■ What the task asks ■
Search the data for "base". Each line containing it is to be copied.

■ Information shown ■
┄┄┄┄┄┄┄┄┄┄
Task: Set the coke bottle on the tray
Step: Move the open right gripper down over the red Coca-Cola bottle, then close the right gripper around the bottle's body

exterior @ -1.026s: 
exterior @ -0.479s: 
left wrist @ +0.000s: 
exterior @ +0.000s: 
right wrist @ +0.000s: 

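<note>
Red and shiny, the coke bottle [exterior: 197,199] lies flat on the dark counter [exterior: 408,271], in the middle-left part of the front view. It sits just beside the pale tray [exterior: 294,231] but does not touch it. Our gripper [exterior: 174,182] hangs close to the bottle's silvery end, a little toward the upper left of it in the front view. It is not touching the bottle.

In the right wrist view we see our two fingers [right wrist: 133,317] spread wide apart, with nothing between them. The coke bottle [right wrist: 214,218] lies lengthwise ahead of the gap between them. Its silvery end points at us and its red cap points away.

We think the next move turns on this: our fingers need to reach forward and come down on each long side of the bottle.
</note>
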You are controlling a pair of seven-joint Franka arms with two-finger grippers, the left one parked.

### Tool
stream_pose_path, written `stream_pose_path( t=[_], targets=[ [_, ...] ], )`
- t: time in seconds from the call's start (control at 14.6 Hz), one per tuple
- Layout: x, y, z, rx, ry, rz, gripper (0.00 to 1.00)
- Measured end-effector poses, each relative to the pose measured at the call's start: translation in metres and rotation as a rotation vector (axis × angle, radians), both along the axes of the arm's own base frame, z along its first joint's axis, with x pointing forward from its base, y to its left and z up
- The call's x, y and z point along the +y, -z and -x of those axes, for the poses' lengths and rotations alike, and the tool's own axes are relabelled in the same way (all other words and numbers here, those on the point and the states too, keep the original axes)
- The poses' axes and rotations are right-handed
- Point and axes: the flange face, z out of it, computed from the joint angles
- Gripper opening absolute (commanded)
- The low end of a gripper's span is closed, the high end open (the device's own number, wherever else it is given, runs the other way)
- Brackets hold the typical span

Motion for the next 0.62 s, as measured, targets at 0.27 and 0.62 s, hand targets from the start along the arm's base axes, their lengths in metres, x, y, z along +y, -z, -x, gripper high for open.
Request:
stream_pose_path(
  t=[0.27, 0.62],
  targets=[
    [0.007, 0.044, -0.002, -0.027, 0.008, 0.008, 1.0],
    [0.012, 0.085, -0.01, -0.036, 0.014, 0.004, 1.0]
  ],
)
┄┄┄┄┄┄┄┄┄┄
■ Your solution ■
- Measured end-effector poses, each relative to the pose measured at the call's start: translation in metres and rotation as a rotation vector (axis × angle, radians), both along the axes of the arm's own base frame, z along its first joint's axis, with x pointing forward from its base, y to its left and z up
Motion for the next 0.62 s, as measured, targets at 0.27 and 0.62 s, hand targets from the start along the arm's base axes, their lengths in metres, x, y, z along +y, -z, -x, gripper high for open.

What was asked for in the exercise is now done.